** Aim of the exercise **
Some of the lines below need repeating. Reproduce exactly those between the lines holding "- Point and" and "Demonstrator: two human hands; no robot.", inclusive.

Records from a dataset:
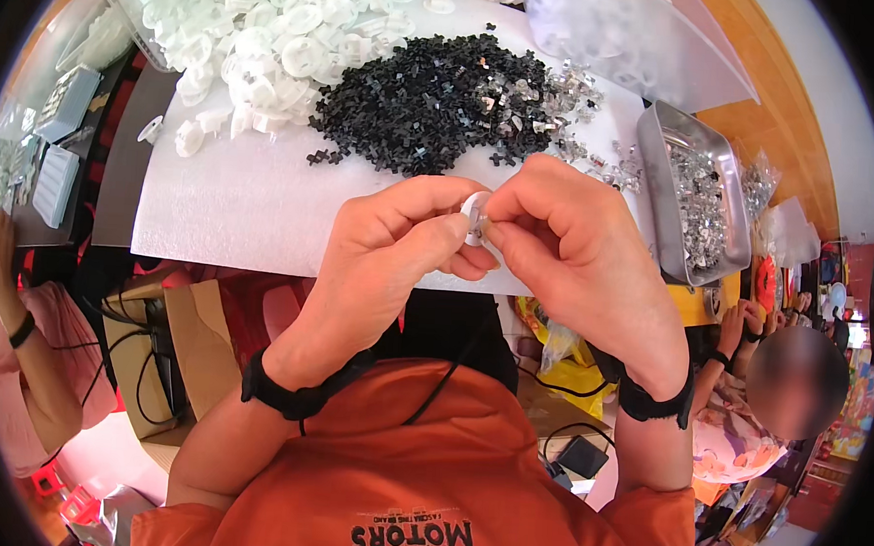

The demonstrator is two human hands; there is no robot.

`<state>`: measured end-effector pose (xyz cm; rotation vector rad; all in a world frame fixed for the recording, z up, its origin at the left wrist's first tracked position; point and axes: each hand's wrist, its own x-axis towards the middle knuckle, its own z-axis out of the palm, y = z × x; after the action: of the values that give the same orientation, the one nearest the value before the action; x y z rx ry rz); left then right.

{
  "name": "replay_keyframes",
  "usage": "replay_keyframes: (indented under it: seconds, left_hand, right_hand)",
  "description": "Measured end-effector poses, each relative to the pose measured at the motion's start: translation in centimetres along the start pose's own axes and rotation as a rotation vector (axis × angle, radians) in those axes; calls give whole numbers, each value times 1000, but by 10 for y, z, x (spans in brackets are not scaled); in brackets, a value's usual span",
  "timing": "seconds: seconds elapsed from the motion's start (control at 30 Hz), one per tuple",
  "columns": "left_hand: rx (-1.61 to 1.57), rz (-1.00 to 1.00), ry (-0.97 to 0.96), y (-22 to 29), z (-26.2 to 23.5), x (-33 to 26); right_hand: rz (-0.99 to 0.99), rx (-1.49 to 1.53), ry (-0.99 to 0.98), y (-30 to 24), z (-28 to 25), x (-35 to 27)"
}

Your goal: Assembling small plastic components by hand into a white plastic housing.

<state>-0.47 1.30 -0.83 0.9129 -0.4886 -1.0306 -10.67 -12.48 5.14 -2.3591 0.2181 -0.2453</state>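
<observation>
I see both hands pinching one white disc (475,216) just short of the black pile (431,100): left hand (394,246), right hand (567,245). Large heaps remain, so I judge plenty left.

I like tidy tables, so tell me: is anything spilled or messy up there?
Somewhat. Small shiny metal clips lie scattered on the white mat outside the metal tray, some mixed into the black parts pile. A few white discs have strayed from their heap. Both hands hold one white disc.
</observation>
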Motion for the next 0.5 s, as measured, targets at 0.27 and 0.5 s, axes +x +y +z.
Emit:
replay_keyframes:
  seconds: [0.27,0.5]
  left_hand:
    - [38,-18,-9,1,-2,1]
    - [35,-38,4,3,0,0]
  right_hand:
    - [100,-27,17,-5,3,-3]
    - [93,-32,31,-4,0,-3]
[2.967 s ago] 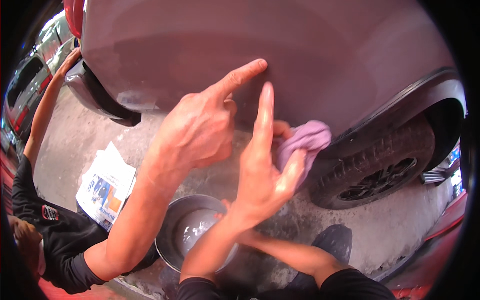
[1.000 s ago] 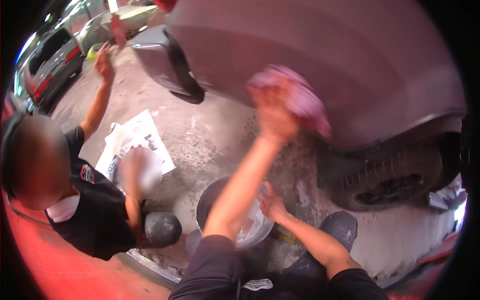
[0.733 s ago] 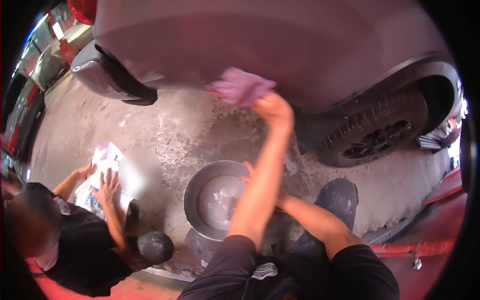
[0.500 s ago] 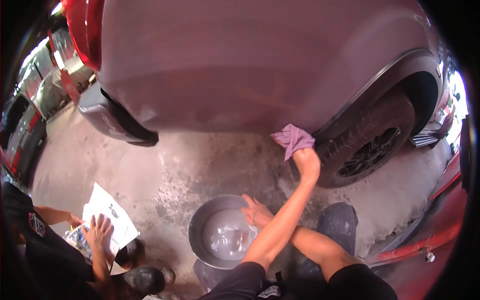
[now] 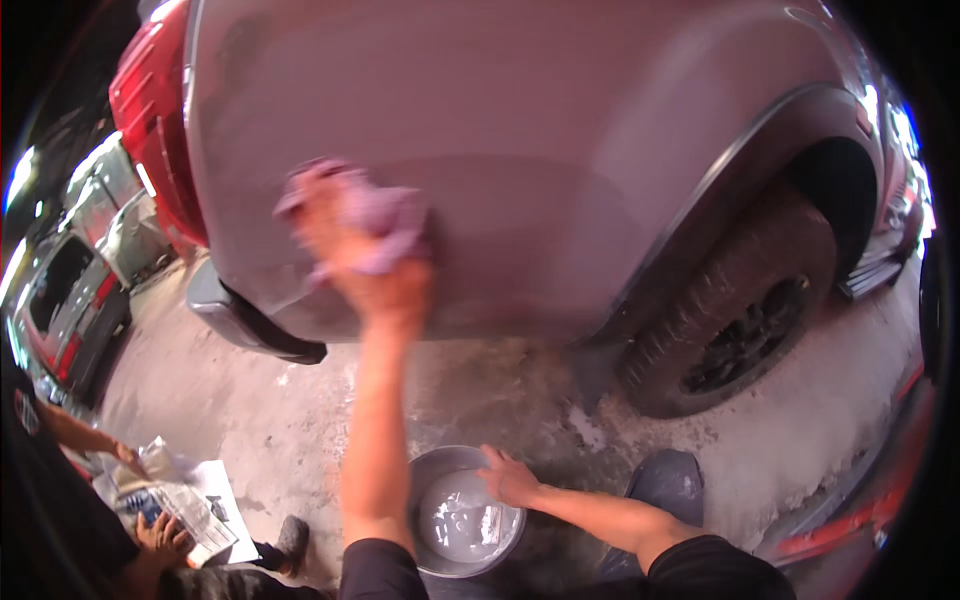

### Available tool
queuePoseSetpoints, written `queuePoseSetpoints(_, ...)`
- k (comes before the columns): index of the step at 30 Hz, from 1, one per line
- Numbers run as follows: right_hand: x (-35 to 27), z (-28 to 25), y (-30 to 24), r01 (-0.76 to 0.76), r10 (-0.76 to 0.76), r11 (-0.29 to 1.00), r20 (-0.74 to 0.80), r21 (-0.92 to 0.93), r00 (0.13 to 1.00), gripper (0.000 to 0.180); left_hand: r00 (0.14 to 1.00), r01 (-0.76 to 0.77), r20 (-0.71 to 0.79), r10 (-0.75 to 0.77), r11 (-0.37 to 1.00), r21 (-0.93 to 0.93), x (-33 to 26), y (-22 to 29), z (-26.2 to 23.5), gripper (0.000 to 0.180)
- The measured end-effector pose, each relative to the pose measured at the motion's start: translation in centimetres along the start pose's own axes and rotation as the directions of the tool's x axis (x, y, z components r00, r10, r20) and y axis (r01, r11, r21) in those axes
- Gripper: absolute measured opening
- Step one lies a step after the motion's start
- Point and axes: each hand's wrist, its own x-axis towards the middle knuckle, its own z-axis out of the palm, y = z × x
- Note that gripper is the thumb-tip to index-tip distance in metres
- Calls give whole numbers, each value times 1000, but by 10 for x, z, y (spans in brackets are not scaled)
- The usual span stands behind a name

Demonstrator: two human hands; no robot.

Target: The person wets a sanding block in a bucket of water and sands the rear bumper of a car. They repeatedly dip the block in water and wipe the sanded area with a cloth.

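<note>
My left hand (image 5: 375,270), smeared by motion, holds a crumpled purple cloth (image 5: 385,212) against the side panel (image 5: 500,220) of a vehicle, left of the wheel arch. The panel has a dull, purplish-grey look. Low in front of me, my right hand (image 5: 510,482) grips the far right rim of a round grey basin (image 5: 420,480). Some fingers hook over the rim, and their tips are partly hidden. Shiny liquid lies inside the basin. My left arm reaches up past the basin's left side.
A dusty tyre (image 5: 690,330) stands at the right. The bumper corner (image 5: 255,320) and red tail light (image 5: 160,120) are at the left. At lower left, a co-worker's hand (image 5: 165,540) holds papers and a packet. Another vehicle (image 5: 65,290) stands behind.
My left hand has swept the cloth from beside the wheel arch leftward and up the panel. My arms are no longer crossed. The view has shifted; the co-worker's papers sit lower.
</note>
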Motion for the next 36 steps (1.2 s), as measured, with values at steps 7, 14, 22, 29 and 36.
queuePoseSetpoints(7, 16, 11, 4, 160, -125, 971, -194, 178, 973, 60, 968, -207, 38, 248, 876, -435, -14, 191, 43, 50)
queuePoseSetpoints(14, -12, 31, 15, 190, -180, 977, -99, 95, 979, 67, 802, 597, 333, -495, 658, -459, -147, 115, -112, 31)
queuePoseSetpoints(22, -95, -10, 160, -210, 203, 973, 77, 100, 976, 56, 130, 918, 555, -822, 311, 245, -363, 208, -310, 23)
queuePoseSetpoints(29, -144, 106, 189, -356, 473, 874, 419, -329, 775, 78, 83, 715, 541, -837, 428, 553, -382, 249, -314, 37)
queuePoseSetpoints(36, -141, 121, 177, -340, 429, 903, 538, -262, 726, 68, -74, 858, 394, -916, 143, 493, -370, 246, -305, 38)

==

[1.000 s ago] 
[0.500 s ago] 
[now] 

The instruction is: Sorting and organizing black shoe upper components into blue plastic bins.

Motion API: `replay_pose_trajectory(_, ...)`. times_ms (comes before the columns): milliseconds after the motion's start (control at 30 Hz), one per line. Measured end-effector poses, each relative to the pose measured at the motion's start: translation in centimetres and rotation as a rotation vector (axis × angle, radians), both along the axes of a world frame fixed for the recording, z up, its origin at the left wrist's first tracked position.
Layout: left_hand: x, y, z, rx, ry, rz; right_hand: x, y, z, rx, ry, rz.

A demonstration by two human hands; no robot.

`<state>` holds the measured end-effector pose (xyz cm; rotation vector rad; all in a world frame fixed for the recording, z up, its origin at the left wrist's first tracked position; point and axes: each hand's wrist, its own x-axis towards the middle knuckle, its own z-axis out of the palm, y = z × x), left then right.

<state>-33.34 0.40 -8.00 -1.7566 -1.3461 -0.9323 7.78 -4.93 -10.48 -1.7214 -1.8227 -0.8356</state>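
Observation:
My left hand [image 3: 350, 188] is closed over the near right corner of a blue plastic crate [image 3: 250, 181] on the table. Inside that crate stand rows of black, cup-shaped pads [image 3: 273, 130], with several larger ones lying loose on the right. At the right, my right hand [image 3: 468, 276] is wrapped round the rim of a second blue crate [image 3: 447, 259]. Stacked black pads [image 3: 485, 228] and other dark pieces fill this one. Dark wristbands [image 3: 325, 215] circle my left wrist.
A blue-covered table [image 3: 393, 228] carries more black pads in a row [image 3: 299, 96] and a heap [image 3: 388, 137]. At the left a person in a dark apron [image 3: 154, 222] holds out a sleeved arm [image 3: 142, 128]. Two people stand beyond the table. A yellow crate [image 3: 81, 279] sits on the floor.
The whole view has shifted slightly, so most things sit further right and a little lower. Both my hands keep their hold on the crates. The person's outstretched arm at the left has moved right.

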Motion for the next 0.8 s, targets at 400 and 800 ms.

** Response **
- Point and axes: each hand's wrist, its own x-axis towards the middle knuckle, its own z-axis out of the palm, y = z × x
- Note that gripper is the thumb-tip to index-tip distance in metres
- Calls give whole numbers, each value times 1000, but by 10 for x, z, y (spans in brackets are not scaled)
- The usual span stands behind a name

Demonstrator: two human hands; no robot.

The exercise requires no further work.